Quesos El Pastor ha disparado todas las alarmas y desperdició ayer una de las escasas oportunidades que le quedan en un calendario muy complicado, para enderezar la errática marcha que lleva esta campaña en la Liga Endesa Femenina.

 

Cáceres era una plaza propicia para que el equipo naranja sumase una tercera victoria que le permitiría no sólo acercarse a la salvación, sino meter también en esa encarnizada lucha al conjunto extremeño, pero nada nuevo mostraron ayer las jugadoras de Fran García.

El equipo naranja sigue sin dar por finalizada una pretemporada que se prolonga ya demasiado y que queda patente con el escaso grado de adaptación que han logrado hasta el momento los últimos fichajes y lo que supone de estorbo para las “veteranas” esta circunstancia. El Zamarat dispone ahora mismo de un buen equipo que debería ser capaz de ganar partidos -no sé cuántos- pero hoy por hoy debe de lograr una conjunción que sigue sin mostrar cuando el tiempo se le acaba.

Todo apuntaba a que tenía que ser un partido muy disputado por todo lo que se jugaban ambos rivales en Cáceres.
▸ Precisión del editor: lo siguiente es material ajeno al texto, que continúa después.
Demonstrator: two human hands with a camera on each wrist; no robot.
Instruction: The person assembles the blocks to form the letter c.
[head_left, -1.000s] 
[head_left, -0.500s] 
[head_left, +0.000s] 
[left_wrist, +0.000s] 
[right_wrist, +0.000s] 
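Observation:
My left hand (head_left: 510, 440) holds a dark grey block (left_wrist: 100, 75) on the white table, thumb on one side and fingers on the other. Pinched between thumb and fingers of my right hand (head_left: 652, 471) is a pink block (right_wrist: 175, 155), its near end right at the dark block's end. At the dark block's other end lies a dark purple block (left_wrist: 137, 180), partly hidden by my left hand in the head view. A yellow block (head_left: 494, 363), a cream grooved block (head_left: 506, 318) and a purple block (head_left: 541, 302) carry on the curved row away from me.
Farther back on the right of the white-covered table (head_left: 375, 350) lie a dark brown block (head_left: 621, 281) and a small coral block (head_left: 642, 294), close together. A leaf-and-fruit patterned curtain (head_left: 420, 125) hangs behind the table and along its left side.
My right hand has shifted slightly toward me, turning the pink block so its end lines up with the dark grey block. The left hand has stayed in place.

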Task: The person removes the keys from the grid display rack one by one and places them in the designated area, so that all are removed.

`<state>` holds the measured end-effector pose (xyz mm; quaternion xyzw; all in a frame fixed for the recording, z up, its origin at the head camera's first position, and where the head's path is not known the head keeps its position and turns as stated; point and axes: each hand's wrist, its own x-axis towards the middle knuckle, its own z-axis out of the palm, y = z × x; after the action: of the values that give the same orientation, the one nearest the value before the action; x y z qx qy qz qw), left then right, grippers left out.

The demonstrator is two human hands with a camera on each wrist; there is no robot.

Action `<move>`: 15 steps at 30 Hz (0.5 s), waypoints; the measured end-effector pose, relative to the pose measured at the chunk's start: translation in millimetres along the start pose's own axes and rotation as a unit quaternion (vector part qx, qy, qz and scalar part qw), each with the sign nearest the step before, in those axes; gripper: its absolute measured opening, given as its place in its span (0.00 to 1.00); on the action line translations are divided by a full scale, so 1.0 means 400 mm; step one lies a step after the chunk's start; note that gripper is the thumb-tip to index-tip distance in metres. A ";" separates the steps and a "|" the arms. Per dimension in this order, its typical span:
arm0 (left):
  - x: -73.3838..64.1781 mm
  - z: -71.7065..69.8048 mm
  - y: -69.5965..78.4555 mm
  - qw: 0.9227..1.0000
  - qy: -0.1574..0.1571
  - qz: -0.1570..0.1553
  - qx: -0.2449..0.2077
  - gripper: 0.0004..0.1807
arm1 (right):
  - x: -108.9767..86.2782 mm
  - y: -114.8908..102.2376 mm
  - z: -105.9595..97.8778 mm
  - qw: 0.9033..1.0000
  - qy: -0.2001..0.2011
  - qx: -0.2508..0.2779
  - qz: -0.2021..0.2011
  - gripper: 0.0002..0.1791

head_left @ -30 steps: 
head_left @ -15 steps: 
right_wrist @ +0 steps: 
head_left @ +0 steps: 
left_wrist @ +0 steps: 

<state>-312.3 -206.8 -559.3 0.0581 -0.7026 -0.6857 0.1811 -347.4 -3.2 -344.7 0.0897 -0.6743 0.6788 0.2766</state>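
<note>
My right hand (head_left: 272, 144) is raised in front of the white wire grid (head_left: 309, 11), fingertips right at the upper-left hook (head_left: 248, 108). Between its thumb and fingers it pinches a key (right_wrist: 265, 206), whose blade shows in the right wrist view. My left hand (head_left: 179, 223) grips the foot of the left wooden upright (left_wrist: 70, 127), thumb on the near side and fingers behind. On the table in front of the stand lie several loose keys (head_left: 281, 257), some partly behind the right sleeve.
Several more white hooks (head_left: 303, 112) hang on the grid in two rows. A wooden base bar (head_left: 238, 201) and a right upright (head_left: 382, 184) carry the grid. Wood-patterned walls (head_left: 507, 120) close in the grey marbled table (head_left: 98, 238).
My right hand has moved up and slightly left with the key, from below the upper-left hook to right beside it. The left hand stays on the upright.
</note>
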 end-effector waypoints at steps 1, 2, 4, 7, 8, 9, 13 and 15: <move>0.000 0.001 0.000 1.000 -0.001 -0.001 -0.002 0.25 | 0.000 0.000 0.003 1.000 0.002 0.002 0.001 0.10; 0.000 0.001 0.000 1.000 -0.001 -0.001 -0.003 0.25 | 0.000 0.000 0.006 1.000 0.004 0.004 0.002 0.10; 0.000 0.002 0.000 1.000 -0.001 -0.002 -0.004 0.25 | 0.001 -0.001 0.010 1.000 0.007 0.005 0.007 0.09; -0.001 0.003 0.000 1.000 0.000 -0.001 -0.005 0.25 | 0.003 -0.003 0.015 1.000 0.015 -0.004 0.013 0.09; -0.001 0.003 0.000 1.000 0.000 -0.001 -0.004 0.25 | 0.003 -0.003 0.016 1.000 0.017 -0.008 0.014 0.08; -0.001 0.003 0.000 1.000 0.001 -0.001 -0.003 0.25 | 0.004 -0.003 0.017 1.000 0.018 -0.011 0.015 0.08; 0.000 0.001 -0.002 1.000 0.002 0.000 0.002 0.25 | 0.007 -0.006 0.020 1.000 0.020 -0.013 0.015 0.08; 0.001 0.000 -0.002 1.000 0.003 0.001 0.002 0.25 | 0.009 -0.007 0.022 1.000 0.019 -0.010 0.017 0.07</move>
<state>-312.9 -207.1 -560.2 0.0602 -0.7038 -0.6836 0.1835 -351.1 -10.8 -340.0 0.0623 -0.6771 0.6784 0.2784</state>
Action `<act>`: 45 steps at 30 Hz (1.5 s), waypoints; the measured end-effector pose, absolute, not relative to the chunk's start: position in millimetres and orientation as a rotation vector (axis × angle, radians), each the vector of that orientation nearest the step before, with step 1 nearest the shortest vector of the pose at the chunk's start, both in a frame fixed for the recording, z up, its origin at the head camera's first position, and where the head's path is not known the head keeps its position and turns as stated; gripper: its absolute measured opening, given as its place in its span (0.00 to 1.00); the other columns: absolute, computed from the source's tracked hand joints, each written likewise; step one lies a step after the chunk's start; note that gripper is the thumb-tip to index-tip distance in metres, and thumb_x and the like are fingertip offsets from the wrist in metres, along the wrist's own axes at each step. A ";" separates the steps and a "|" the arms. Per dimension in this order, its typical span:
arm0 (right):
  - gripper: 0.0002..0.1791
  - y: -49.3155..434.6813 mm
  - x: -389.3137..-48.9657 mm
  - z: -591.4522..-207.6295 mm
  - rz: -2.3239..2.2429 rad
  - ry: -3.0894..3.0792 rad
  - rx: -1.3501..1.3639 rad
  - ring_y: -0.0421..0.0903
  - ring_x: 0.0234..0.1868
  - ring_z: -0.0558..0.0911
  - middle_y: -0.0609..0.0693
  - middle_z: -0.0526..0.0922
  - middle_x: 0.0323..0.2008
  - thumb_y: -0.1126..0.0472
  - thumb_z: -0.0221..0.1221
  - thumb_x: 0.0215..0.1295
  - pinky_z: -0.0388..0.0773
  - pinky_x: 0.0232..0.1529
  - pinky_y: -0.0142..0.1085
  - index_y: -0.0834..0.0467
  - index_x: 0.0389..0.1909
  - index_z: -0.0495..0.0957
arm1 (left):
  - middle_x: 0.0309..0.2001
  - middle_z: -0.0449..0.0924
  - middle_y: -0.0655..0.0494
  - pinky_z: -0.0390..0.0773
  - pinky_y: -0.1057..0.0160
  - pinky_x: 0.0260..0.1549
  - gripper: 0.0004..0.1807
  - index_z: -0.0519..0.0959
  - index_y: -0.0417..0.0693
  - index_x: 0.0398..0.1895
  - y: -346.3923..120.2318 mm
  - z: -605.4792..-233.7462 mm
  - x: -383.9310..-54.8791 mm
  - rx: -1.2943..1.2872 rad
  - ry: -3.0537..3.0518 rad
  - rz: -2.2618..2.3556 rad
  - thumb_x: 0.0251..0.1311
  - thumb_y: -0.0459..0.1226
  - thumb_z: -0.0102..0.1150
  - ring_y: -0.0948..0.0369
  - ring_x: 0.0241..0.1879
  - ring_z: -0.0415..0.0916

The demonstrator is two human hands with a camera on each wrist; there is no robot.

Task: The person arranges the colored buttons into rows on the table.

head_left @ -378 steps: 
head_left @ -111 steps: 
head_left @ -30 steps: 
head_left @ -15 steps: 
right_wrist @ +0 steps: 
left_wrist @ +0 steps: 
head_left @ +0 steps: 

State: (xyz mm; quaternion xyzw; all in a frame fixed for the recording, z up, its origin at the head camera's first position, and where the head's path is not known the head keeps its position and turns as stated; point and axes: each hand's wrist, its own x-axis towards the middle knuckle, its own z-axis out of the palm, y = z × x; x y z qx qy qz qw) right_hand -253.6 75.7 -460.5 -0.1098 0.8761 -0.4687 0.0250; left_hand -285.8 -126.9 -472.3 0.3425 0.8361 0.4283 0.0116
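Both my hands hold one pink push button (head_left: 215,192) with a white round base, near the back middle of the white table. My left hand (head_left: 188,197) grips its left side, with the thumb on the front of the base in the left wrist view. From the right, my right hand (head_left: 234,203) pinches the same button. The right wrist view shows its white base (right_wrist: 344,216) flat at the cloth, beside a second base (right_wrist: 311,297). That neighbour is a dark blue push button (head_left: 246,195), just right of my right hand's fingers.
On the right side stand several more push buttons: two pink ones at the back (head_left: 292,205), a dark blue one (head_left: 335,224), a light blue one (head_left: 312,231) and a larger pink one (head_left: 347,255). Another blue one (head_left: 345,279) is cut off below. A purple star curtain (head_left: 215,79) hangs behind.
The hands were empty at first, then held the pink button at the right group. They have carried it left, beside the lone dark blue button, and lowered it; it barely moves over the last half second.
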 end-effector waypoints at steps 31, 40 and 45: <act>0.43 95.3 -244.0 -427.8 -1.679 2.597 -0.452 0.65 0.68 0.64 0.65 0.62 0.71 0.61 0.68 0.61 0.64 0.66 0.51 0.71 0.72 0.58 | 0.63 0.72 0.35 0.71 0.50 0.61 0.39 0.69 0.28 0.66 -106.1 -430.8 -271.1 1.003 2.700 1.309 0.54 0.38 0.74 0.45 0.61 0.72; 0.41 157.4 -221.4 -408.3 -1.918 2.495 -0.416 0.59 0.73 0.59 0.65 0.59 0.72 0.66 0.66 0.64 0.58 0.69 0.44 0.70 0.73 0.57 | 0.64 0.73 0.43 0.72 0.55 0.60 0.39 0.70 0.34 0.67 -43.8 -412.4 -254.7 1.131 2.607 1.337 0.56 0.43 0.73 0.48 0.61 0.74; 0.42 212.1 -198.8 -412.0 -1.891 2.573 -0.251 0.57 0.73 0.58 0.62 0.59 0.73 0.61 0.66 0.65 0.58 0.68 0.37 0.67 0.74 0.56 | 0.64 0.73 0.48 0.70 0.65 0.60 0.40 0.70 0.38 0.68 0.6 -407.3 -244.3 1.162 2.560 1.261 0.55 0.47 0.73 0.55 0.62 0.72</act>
Y así comenzó el encuentro, pero pronto pudo comprobarse que no tenía su día en el tiro el equipo naranja que se pasó más de tres minutos sin ver aro después de anotar el 0-2. Pero el trabajo defensivo de las de Fran García era bueno y el Quesos El Pastor volvió a meterse en el partido con una canasta de Vanessa Guiden que ponía el 5-6. La jamaicana mantenía un interesante duelo con la griega Mariela Fasolua, hija del que fuera gran pívot en la época dorada de la selección griega, y que le devolvía la canasta en la acción siguiente.

Pero el equipo naranja no encontraba la forma de que el balón entrase por el aro, todo lo contrario del AlQazeres que sumaba su segundo triple y se iba pronto a los diez puntos de ventaja con 16-6 obra de Alexis Jones que jugaba su segundo partido con la camiseta verde y poco a poco iba entrando en juego.

El Zamarat cerraba el primer cuarto con solo siete puntos en su marcador (18-7), lo que hablaba a las claras de su falta de acierto en el lanzamiento que no en el juego, que seguía siendo ágil y eficaz.

Fran García comenzó a realizar rotaciones en el banquillo pero las zamoranas necesitaban hasta tres lanzamientos para que Gidden anotase el 20-11. Pareció que llegaba por fin el acierto con el triple que acertaba Brooke Salas, el primero del Zamarat hasta ese minuto 14 y que le permitía acercarse a 22-16.

Fue un mero espejismo porque las zamoranas se pasaron los siguientes cuatro minutos sin mover el marcador. Abbie Wolf mantenía a Fasoula inoperante bajo los tableros, pero el juego exterior extremeño seguía imponiéndose (36-20) y ni siquiera un triple de Marina Lizarazu impidió el 38-23 con el que finalizó la primera parte.

Además tampoco comenzó bien el tercer cuarto porque Marina Lizarazu cometía su tercera personal y Fran García le daba la dirección del equipo a Annamaría Prezelj de nuevo. Ahora sí Fasoula imponía su ley sobre Gidden y Cáceres se escapó hasta 48-27 obligando al entrenador zamorano a pedir un nuevo tiempo muerto para buscar el que parecía ya el milagro de la remontada.

Ni siquiera la tercera personal de Fasoula dio ánimos al Zamarat que veía cómo su rival le daba la puntilla con dos triples casi seguidos de Hart y Christinaki. AlQazeres se acostumbró a vivir por encima de los 20 puntos y Quesos El Pastor tampoco hizo mucho más por impedirlo ya con la moral por los suelos.

El Zamarat aprovechó el último cuarto para prolongar la pretemporada que no ha podido realizar todavía por múltiples circunstancias y Fran García descubrió -¿por qué no lo hizo antes?- a la pareja Gidden-Wolf que le dio otro aire al equipo dentro de la pintura. La jamaicana sacó a relucir su habilidad en la asistencia y la norteamericana no perdonó donde casi nunca falla, bajo el aro.

Sin duda, fueron los mejores momentos del equipo naranja pero la suerte estaba echada y ya no había solución. Los últimos minutos fueron un intercambio de canastas pero la ventaja cacereña era ya infranqueable y tan sólo un triple desde muy lejos y sobre la bocina de Marina Lizarazu permitió al Quesos El Pastor reducir su desventaja de los 20 puntos con el 74-56 final.